Failure to Prevent Sexual Assault Due to Inadequate Supervision of Cognitively Impaired Residents
Penalty
Summary
The facility failed to ensure adequate supervision and assistance devices to prevent accidents for two residents with cognitive impairments. One resident, who was severely cognitively impaired, nonverbal, and at high risk for wandering, was care-planned for elopement risk and had a history of entering male residents' rooms. Despite interventions such as structured activities, a wander guard, and redirection, the resident continued to wander into other residents' rooms. The care plan also identified the resident as a trauma survivor with a history of abuse, and she required substantial assistance with activities of daily living and was always incontinent. Another resident, who was moderately cognitively impaired and had a documented history of making inappropriate sexual comments to staff, was care-planned for behavior problems and potential physical aggression. This resident had a BIMS score indicating moderate cognitive impairment and was receiving psychotropic medication. The care plan included interventions such as redirection and psychiatric consultation, but there was no evidence of increased supervision or restriction of access to other residents' rooms despite the behavioral concerns.
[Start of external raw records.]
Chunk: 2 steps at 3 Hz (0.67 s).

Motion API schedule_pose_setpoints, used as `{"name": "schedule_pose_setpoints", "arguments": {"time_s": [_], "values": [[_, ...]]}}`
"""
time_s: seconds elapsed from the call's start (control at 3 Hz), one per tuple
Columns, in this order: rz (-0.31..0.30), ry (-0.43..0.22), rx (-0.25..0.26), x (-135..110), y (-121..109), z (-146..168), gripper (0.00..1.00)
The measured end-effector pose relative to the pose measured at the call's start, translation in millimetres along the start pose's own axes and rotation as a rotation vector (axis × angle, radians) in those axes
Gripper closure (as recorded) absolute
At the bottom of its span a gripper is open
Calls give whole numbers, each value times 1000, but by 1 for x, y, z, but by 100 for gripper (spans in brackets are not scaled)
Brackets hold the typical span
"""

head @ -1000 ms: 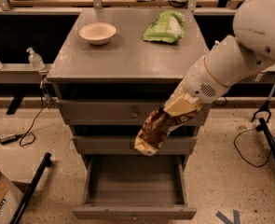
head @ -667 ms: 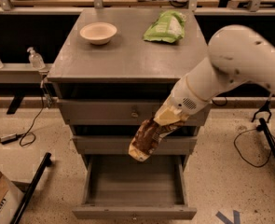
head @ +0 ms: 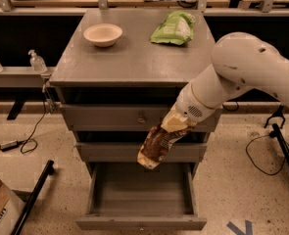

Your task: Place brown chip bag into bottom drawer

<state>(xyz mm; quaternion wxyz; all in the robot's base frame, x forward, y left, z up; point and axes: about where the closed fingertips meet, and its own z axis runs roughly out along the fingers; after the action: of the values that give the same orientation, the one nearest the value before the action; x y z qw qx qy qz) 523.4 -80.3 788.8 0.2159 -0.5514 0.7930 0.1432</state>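
The brown chip bag (head: 156, 145) hangs tilted from my gripper (head: 175, 125), which is shut on its upper tan end. It hangs in front of the middle drawer (head: 105, 151), above the pulled-out bottom drawer (head: 140, 195). The bottom drawer is open and its grey inside holds nothing. My white arm (head: 242, 77) reaches in from the right.
A beige bowl (head: 103, 34) and a light green chip bag (head: 174, 28) lie on the cabinet top (head: 129, 58). The top drawer (head: 109, 116) is shut. A black pole (head: 34, 199) lies on the floor at left, a stand leg (head: 283, 151) at right.
My arm has swung left and lower with the brown bag, carrying it a little leftward and down, closer over the open bottom drawer.
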Motion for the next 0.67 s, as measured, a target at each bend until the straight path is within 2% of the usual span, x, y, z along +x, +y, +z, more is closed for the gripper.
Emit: {"name": "schedule_pose_setpoints", "arguments": {"time_s": [0.33,0.67], "values": [[18,8,0,14,6,26,100],[89,11,-29,40,11,66,100]]}}
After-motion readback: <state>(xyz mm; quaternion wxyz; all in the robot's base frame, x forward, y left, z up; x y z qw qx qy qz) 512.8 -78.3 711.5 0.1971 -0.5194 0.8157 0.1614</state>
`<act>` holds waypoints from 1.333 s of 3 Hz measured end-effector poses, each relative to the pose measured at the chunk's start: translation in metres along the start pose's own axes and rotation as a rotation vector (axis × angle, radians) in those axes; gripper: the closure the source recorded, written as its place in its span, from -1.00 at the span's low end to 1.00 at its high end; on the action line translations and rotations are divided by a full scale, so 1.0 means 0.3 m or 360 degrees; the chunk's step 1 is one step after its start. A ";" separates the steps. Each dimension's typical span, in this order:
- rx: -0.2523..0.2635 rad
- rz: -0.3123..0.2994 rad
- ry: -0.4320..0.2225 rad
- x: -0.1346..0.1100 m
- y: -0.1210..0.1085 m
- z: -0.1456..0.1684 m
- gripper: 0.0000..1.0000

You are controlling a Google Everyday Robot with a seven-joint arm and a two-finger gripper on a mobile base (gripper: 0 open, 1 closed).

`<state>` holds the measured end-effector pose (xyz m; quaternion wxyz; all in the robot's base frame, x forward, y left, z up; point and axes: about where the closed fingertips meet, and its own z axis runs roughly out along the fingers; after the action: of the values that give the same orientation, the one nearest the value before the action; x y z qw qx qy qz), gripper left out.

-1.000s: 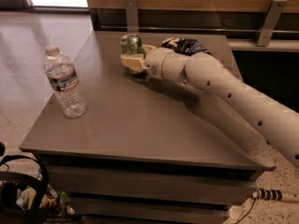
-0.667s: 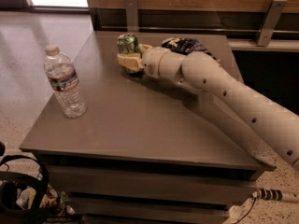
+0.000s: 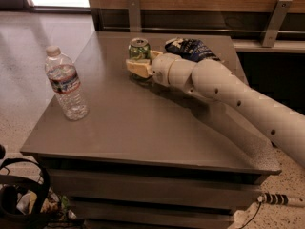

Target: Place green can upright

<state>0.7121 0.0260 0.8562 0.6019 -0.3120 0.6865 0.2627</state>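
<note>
The green can (image 3: 138, 50) stands upright at the far middle of the grey table (image 3: 143, 123), its silver top facing up. My gripper (image 3: 143, 61) is at the can, with one cream finger (image 3: 137, 68) in front of its base and the other behind it on the right. The gripper is shut on the can. The lower part of the can is hidden by the front finger. My white arm reaches in from the lower right.
A clear water bottle (image 3: 66, 82) with a white cap stands upright near the table's left edge. A dark blue and white snack bag (image 3: 190, 48) lies behind my wrist at the far right. A wooden wall with metal brackets runs behind the table.
The can has shifted slightly right in the gripper and now stands straighter. The arm and the bottle have hardly moved.
</note>
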 end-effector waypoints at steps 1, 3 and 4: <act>0.0033 0.0024 0.0030 0.034 -0.010 -0.042 1.00; 0.0033 0.0024 0.0030 0.004 -0.010 -0.046 0.17; 0.0032 0.0024 0.0030 0.004 -0.010 -0.045 -0.47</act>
<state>0.7052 0.0139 0.8570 0.5965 -0.3031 0.6972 0.2573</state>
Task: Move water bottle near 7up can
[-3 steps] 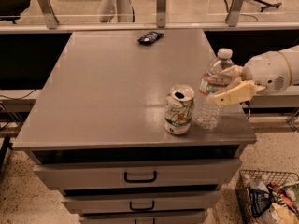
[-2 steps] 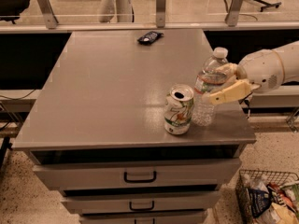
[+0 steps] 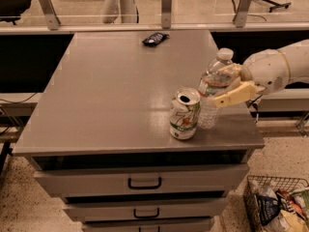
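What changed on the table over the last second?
The gripper, shut on the water bottle, carried it slightly closer to the 7up can; it is now right beside it. The can and the dark packet at the far edge of the table stayed put.

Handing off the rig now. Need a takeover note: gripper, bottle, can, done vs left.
Gripper: over the right front part of the table, closed around the water bottle.
Water bottle: tilted, base low at the table, just right of the 7up can; contact between them unclear.
7up can: upright near the front edge.
Done: bottle is beside the can.
Left: probably stand it, release, withdraw.
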Robot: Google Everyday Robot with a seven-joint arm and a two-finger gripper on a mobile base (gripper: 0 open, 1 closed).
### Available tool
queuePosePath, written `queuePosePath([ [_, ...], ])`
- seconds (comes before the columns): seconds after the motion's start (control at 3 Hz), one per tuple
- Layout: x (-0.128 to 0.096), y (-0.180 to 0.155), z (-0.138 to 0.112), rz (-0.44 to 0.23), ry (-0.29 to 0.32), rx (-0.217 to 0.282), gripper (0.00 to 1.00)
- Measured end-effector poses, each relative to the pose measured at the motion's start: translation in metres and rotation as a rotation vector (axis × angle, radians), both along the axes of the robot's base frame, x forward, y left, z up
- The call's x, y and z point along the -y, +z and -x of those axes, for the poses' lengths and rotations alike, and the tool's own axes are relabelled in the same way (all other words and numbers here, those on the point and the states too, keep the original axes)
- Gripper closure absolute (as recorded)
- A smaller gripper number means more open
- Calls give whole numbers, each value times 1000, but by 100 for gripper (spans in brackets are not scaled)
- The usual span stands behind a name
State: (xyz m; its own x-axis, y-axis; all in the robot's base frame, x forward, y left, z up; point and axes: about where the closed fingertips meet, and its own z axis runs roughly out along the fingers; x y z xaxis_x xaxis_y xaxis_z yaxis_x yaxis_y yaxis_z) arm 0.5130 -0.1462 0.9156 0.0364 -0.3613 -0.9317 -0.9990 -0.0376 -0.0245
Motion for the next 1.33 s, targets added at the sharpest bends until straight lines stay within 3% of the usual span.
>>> queuePosePath([
  [1.0,-2,-11,13,-19,90,-23,16],
  [1.33,-3,-11,15,-29,110,-22,0],
])
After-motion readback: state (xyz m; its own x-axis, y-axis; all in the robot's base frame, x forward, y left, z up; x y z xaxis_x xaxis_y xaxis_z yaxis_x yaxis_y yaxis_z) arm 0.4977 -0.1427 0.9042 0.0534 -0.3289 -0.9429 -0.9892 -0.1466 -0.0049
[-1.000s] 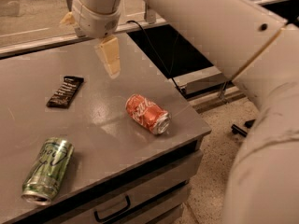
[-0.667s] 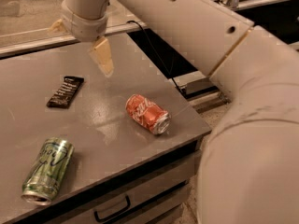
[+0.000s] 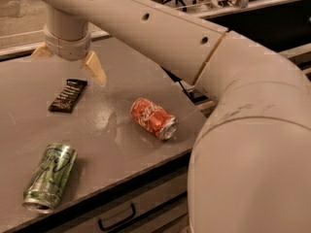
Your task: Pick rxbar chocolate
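The rxbar chocolate (image 3: 68, 95) is a flat dark bar with white lettering, lying on the grey table (image 3: 112, 76) at the left. My gripper (image 3: 68, 68) hangs just above and behind the bar. It is open, with one tan finger (image 3: 95, 69) to the right of the bar and the other finger (image 3: 41, 52) to the upper left. It holds nothing. My white arm stretches across the top of the view from the right.
A red soda can (image 3: 153, 119) lies on its side near the table's right edge. A green can (image 3: 50, 177) lies on its side at the front left. A drawer with a handle (image 3: 116, 220) sits under the table front. Floor lies to the right.
My gripper has moved left and now sits over the bar, with both fingers showing spread apart. The bar and both cans have not moved.
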### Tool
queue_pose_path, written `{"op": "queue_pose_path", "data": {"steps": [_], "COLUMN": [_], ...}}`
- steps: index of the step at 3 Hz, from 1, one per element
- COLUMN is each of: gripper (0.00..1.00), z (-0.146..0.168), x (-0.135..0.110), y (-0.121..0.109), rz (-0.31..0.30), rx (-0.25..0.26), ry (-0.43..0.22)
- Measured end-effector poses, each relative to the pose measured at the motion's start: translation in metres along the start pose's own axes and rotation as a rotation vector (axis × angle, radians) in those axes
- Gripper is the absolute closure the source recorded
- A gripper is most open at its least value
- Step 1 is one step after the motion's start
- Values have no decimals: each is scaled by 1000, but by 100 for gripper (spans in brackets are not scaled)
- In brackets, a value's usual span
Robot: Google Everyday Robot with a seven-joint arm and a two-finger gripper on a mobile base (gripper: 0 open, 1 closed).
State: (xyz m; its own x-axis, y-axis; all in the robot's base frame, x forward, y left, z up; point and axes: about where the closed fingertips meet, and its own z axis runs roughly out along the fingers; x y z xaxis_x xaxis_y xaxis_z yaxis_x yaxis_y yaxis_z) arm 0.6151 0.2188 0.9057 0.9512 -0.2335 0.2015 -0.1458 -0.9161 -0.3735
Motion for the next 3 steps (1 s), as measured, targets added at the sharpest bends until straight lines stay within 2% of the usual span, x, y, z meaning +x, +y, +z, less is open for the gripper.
{"op": "queue_pose_path", "data": {"steps": [2,3], "gripper": [0,16], "z": [41,53], "x": [-17,-22], "y": [-6,-6], "rz": [-84,-105], "rx": [-58,-87], "ry": [26,34]}}
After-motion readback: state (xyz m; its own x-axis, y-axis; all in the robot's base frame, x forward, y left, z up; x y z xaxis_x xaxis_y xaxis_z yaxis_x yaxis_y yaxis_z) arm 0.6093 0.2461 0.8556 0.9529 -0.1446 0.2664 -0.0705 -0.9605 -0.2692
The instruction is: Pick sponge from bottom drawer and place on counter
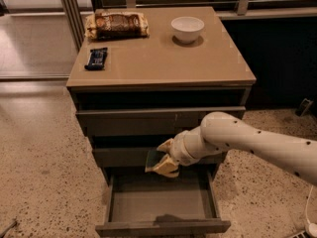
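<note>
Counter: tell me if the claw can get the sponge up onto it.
Probably yes: the claw grips the sponge above the open bottom drawer, out in front of the cabinet, and the near part of the counter is bare.

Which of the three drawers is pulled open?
The bottom drawer: it sticks out with its bare floor showing, while the middle drawer and top drawer are pushed in. The claw holds the sponge just above it.

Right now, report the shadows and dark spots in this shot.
Camera view: dim, warm light; the gripper, shut on the sponge above the open bottom drawer, throws a shadow on its floor; the white bowl shadows the counter just in front of it; gaps above the upper drawers are black.
</note>
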You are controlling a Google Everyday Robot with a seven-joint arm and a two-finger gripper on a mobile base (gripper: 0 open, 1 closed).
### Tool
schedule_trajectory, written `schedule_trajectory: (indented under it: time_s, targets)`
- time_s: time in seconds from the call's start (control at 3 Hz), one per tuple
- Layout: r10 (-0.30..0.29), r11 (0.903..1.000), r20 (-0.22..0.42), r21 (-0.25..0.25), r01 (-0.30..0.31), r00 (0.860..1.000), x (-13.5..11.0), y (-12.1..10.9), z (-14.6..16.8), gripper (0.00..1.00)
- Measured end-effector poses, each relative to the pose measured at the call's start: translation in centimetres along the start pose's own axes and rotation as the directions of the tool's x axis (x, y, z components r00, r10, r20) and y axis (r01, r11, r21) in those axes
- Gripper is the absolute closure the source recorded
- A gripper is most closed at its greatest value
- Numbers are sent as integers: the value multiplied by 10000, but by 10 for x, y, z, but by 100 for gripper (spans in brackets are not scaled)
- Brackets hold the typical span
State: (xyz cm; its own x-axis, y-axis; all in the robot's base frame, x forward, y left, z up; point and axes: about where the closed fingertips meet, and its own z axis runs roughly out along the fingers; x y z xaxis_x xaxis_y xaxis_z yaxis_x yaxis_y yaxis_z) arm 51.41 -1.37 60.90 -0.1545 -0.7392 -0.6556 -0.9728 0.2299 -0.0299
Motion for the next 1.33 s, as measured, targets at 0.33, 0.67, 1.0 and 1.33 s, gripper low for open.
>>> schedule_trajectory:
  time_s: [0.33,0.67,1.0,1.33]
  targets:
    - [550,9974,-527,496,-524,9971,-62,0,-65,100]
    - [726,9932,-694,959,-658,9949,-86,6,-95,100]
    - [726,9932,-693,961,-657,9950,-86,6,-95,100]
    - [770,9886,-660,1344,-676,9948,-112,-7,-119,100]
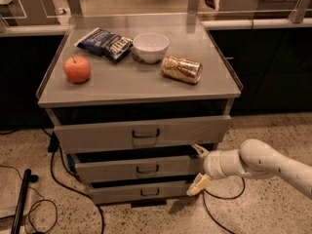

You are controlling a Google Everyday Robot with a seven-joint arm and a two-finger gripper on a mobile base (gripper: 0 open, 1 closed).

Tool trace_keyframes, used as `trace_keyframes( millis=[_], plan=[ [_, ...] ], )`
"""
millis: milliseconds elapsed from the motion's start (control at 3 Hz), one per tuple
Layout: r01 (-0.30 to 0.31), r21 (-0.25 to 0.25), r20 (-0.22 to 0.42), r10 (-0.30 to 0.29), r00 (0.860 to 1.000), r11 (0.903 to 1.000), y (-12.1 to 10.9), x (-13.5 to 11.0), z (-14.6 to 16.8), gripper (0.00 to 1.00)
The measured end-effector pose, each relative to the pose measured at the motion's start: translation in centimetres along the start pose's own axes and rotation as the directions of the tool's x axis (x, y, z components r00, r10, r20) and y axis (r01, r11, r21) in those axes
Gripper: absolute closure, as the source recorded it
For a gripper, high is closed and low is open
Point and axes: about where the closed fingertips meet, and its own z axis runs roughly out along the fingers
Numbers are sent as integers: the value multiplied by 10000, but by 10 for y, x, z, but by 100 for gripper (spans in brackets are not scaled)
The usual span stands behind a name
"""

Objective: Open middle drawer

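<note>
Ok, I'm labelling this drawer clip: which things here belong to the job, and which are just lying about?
Job: middle drawer; claw, open, at that drawer's right end.
Lying about: apple, chip bag, white bowl, tipped can, top drawer, bottom drawer.

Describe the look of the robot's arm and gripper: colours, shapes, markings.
The arm is a smooth, rounded white tube with a few small dark dots, narrowing to a white cylindrical wrist. The gripper, at the right end of the middle drawer, has two slim cream-coloured fingers.
</note>
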Motion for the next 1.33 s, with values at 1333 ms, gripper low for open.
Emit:
trace_keyframes(
  millis=[1333],
  plan=[
    [-14, -168, 89, 15, 10000, 9999, -5, 29, 41, 0]
  ],
)
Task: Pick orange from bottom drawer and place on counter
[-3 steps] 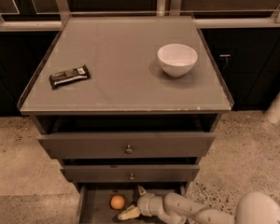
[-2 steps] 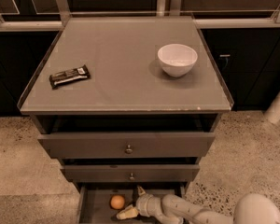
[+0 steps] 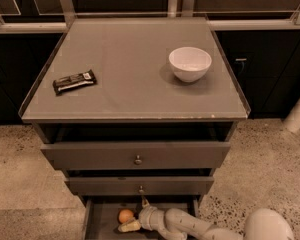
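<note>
The orange [image 3: 125,215] lies on the grey floor of the open bottom drawer [image 3: 102,223], at the bottom of the camera view. My gripper [image 3: 135,215] is inside that drawer, just right of the orange, reaching in from the lower right. It is open: one pale finger [image 3: 128,227] lies below the orange and the other finger [image 3: 144,202] points up behind it, so the orange sits at the mouth of the jaws. The counter [image 3: 125,89] is the glossy grey top above the drawers.
A white bowl [image 3: 190,63] stands on the counter at the right and a dark snack bar [image 3: 74,82] lies at the left. Two wider drawers with knobs [image 3: 138,160] hang slightly open above the bottom one. Speckled floor surrounds the cabinet.
My gripper has slid a little to the left inside the bottom drawer, closer to the orange. The orange has not moved.
</note>
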Robot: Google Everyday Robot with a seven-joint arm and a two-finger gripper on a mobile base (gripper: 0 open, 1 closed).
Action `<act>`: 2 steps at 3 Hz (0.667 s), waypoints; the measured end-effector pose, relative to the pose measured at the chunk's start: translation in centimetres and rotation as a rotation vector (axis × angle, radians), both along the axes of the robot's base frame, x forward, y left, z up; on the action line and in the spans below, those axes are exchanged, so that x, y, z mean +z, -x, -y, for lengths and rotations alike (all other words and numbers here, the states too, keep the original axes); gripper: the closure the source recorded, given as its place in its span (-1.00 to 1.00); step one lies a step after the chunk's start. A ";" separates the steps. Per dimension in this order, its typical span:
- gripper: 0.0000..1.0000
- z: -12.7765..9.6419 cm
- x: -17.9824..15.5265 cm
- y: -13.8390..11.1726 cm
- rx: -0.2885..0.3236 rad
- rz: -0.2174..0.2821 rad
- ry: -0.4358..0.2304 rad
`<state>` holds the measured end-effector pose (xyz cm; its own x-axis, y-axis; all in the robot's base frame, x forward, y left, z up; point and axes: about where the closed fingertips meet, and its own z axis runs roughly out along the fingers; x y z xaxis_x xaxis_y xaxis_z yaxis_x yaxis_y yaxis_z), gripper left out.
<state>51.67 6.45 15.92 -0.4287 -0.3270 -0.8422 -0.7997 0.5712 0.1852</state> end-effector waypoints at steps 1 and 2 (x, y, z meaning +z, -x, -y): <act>-1.00 -1.0 -0.2 -0.5 -0.006 0.036 0.027; -1.00 -1.5 -0.8 -0.4 0.005 0.051 0.069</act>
<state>52.04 8.00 15.11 -0.3835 -0.3876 -0.8382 -0.8102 0.5769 0.1039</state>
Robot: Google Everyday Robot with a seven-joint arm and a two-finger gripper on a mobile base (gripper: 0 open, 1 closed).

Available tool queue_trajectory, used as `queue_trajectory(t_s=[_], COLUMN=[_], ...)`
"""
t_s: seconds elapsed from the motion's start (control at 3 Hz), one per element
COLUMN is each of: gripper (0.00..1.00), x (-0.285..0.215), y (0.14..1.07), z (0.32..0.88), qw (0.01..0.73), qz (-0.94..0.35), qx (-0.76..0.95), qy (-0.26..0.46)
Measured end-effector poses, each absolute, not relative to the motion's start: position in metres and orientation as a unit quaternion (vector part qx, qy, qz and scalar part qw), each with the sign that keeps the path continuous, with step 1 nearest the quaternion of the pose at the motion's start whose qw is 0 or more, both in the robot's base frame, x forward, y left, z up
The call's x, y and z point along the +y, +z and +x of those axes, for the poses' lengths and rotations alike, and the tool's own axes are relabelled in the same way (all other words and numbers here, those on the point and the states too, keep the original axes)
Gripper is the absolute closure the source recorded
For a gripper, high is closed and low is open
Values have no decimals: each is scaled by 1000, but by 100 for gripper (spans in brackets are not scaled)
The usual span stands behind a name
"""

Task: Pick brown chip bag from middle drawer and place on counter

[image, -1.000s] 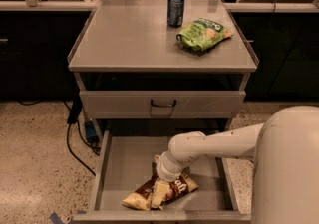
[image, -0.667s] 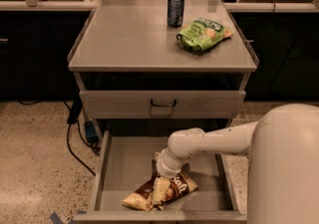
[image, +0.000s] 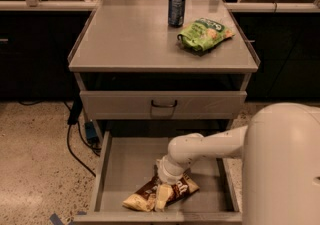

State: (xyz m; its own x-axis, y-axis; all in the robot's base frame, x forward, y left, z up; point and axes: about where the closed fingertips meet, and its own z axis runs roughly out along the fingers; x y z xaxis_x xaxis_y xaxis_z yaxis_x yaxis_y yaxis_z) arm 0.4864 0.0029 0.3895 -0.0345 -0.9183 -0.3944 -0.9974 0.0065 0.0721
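Observation:
The brown chip bag (image: 172,191) lies crinkled on the floor of the open middle drawer (image: 120,169), near its front edge. My white arm reaches in from the right, and my gripper (image: 162,194) points down onto the middle of the bag, touching it. The arm's wrist hides the bag's upper part. The counter (image: 130,34) is the flat grey top of the cabinet, above and behind the drawer.
A blue soda can (image: 176,9) and a green chip bag (image: 204,34) sit on the counter's back right. A shut drawer with a dark handle (image: 164,104) is above the open one. Black cables (image: 75,134) hang at the cabinet's left.
My arm has shifted slightly left over the bag. The bag lies where it was.

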Motion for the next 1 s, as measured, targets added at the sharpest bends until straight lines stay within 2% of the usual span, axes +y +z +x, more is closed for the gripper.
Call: queue_trajectory(t_s=[0.33,1.0], gripper=[19,66], x=[-5,-5], y=[389,389], z=[486,486], qw=[119,119], qz=[-682,-682], qx=[703,703], qy=[165,165])
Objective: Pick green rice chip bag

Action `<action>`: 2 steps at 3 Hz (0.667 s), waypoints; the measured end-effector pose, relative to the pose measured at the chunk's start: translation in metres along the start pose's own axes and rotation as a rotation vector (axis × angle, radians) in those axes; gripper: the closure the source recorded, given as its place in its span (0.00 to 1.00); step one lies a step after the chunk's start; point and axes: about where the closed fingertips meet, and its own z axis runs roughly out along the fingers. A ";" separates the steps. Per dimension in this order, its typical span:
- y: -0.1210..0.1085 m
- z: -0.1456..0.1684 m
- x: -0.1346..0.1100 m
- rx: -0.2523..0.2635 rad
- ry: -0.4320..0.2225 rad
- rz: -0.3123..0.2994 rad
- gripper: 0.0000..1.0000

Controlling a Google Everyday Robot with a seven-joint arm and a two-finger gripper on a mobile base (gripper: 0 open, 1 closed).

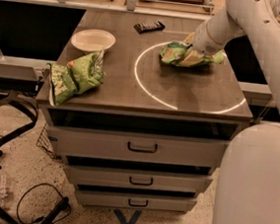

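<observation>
The green rice chip bag (176, 53), glossy green with tan patches, lies on the back right of the table top inside a white circle marking (143, 82). My gripper (194, 52) comes in from the upper right on the white arm (248, 20) and is down against the right half of the bag, covering part of it. A lime-green striped bag (76, 76) lies at the table's left front edge, far from the gripper.
A white plate (93, 40) sits at the back left and a dark snack bar (148, 26) at the back middle. The wooden table (146, 98) has several drawers below. A black chair frame (0, 120) and cables are on the floor to the left. My white base (254, 189) fills the lower right.
</observation>
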 end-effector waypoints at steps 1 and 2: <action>0.000 0.000 0.000 0.000 0.000 0.000 1.00; -0.001 -0.007 -0.015 -0.006 -0.009 -0.031 1.00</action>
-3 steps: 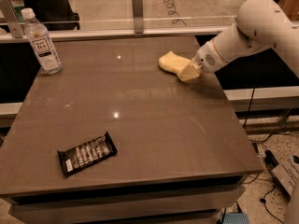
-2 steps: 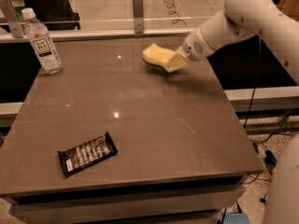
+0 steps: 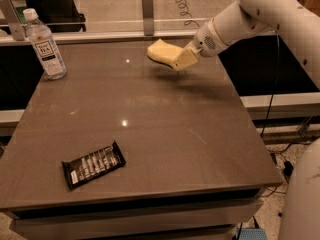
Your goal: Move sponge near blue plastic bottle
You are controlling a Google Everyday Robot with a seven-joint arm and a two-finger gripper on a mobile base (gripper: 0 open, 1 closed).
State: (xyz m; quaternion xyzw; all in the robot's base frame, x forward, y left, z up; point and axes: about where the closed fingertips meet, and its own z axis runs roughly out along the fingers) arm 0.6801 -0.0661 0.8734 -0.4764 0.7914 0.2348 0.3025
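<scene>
the carry step is in hand. the gripper [image 3: 184, 59] hangs above the far right part of the table [image 3: 165, 134], at the end of the white arm [image 3: 260, 14] that reaches in from the right, and it is clamped on the sponge [image 3: 161, 51]. the pale yellow block juts out to the left of the fingers, and a soft shadow on the tabletop beneath it says it is lifted clear of the surface, not resting on it. just how the fingers pinch the foam is hard to read, since they are nearly the same colour as the sponge, but the hold looks to be on its right end.

the blue plastic bottle [image 3: 46, 46] stands upright at the far left corner of the table, well apart from the sponge, with bare tabletop between them. a black snack-bar wrapper [image 3: 93, 165] lies near the front left, out of the direct line.

the next move calls for a sweep leftward along the back of the table, keeping the sponge off the surface, then a descent beside the bottle. the stop must come short of the bottle, which is tall, narrow and probably easy to tip if bumped. only once the sponge sits on the table near it should the grip let go.
</scene>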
On the date of the incident, the severely cognitively impaired resident wandered into the room of the resident with behavioral issues, where staff discovered a sexual assault in progress. Staff interviews confirmed that the resident with behavioral issues had previously assisted female residents in the bathroom and that the cognitively impaired resident frequently entered his room. The facility's interventions, such as making frequent rounds and redirecting the wandering resident, were ineffective in preventing the incident. The facility did not implement one-on-one supervision or other enhanced monitoring measures prior to the event, despite the known risks and previous behaviors.